▶ _RECORDED INFORMATION_
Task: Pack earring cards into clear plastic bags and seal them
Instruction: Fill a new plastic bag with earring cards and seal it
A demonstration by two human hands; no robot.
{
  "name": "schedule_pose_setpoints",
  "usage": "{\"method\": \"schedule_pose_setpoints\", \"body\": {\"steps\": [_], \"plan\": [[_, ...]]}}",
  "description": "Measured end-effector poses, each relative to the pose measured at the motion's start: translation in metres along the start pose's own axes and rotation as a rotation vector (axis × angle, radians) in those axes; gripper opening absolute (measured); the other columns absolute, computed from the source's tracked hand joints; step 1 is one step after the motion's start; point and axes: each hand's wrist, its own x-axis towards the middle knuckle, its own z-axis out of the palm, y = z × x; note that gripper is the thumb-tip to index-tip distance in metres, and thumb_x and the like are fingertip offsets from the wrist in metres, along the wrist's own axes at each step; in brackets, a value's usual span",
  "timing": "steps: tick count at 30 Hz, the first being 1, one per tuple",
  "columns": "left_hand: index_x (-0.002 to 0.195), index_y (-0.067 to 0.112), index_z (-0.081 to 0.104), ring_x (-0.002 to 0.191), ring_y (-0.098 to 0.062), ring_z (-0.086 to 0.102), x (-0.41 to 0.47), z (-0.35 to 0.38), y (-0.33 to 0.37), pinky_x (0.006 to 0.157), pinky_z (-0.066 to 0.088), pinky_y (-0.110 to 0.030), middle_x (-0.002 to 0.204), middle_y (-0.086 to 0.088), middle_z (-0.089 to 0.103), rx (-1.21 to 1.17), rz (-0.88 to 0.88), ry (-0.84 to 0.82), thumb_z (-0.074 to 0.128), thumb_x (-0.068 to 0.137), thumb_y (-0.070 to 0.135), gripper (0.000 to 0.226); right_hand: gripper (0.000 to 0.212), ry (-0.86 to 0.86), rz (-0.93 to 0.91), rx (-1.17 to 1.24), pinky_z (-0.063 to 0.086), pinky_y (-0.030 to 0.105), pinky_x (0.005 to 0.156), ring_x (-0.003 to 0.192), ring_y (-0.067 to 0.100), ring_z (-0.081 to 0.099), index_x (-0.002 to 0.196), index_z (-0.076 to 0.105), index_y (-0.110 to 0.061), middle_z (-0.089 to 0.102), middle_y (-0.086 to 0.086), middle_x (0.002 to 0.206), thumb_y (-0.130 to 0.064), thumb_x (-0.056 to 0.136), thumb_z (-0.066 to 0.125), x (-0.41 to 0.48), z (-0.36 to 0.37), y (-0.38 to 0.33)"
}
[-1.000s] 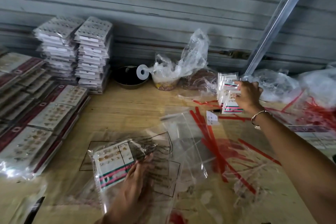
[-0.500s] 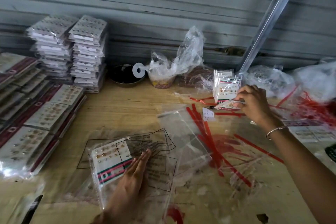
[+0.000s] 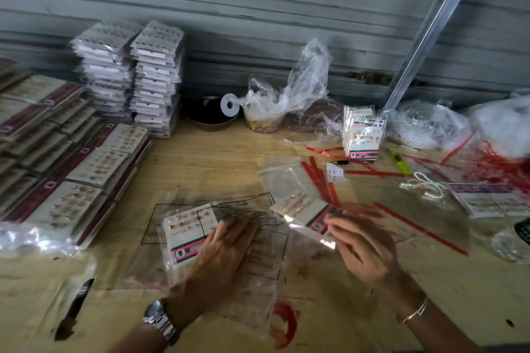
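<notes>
My left hand (image 3: 220, 255) lies flat on a clear plastic bag (image 3: 266, 246) with black printed lines, pinning it to the wooden table (image 3: 200, 169). An earring card (image 3: 186, 229) with a green-and-red band shows through that bag. My right hand (image 3: 364, 249) holds a second earring card (image 3: 301, 209) by its lower end, tilted, just right of the bag's mouth. A small upright stack of bare earring cards (image 3: 362, 135) stands at the back right. More clear bags (image 3: 286, 180) with red seal strips lie in the middle.
Two tall stacks of bagged cards (image 3: 129, 74) stand at the back left, and rows of larger packed cards (image 3: 71, 169) cover the left side. A dark bowl (image 3: 210, 114), a tape roll (image 3: 229, 104), crumpled plastic and loose red strips (image 3: 421, 229) lie behind and right.
My right hand picked one card from the back-right stack and brought it down toward me, next to the bag. My left hand stayed pressed on the bag.
</notes>
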Motion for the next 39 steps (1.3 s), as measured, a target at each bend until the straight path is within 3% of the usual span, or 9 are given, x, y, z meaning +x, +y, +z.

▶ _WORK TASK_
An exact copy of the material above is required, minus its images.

▶ _ANSWER SPACE_
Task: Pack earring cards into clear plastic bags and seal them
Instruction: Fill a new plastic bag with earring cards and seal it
A demonstration by two human hands; no robot.
{
  "name": "schedule_pose_setpoints",
  "usage": "{\"method\": \"schedule_pose_setpoints\", \"body\": {\"steps\": [_], \"plan\": [[_, ...]]}}",
  "description": "Measured end-effector poses, each relative to the pose measured at the motion's start: translation in metres along the start pose's own axes and rotation as a rotation vector (axis × angle, radians) in those axes; gripper opening absolute (measured); the other columns absolute, computed from the source's tracked hand joints; step 1 is one step after the motion's start; point and axes: each hand's wrist, its own x-axis towards the middle knuckle, its own z-axis out of the palm, y = z × x; note that gripper is the thumb-tip to index-tip distance in metres, and thumb_x and the like are fingertip offsets from the wrist in metres, along the wrist's own axes at each step; in brackets, a value's usual span",
  "timing": "steps: tick count at 30 Hz, the first being 1, one per tuple",
  "columns": "left_hand: index_x (-0.002 to 0.195), index_y (-0.067 to 0.112), index_z (-0.081 to 0.104), ring_x (-0.002 to 0.191), ring_y (-0.098 to 0.062), ring_z (-0.086 to 0.102), x (-0.41 to 0.47), z (-0.35 to 0.38), y (-0.33 to 0.37), pinky_x (0.006 to 0.157), pinky_z (-0.066 to 0.088), pinky_y (-0.110 to 0.030), middle_x (-0.002 to 0.204), middle_y (-0.086 to 0.088), middle_z (-0.089 to 0.103), rx (-1.21 to 1.17), rz (-0.88 to 0.88), ry (-0.84 to 0.82), thumb_z (-0.074 to 0.128), thumb_x (-0.068 to 0.137), thumb_y (-0.070 to 0.135), gripper (0.000 to 0.226); right_hand: gripper (0.000 to 0.212), ry (-0.86 to 0.86), rz (-0.93 to 0.91), rx (-1.17 to 1.24), pinky_z (-0.063 to 0.086), pinky_y (-0.030 to 0.105), pinky_x (0.005 to 0.156), ring_x (-0.003 to 0.192), ring_y (-0.067 to 0.100), ring_z (-0.081 to 0.099), index_x (-0.002 to 0.196), index_z (-0.076 to 0.105), index_y (-0.110 to 0.061), middle_z (-0.089 to 0.102), middle_y (-0.086 to 0.086), middle_x (0.002 to 0.206), thumb_y (-0.130 to 0.064), thumb_x (-0.056 to 0.136), thumb_z (-0.066 to 0.125), x (-0.41 to 0.48), z (-0.36 to 0.37), y (-0.38 to 0.33)"
}
[-1.000s] 
[-0.500s] 
[+0.000s] 
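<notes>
My left hand (image 3: 220, 255) lies flat on a clear plastic bag (image 3: 266, 246) with black printed lines, pinning it to the wooden table (image 3: 200, 169). An earring card (image 3: 186, 229) with a green-and-red band shows through that bag. My right hand (image 3: 364, 249) holds a second earring card (image 3: 301, 209) by its lower end, tilted, just right of the bag's mouth. A small upright stack of bare earring cards (image 3: 362, 135) stands at the back right. More clear bags (image 3: 286, 180) with red seal strips lie in the middle.
Two tall stacks of bagged cards (image 3: 129, 74) stand at the back left, and rows of larger packed cards (image 3: 71, 169) cover the left side. A dark bowl (image 3: 210, 114), a tape roll (image 3: 229, 104), crumpled plastic and loose red strips (image 3: 421, 229) lie behind and right.
My right hand picked one card from the back-right stack and brought it down toward me, next to the bag. My left hand stayed pressed on the bag.
</notes>
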Motion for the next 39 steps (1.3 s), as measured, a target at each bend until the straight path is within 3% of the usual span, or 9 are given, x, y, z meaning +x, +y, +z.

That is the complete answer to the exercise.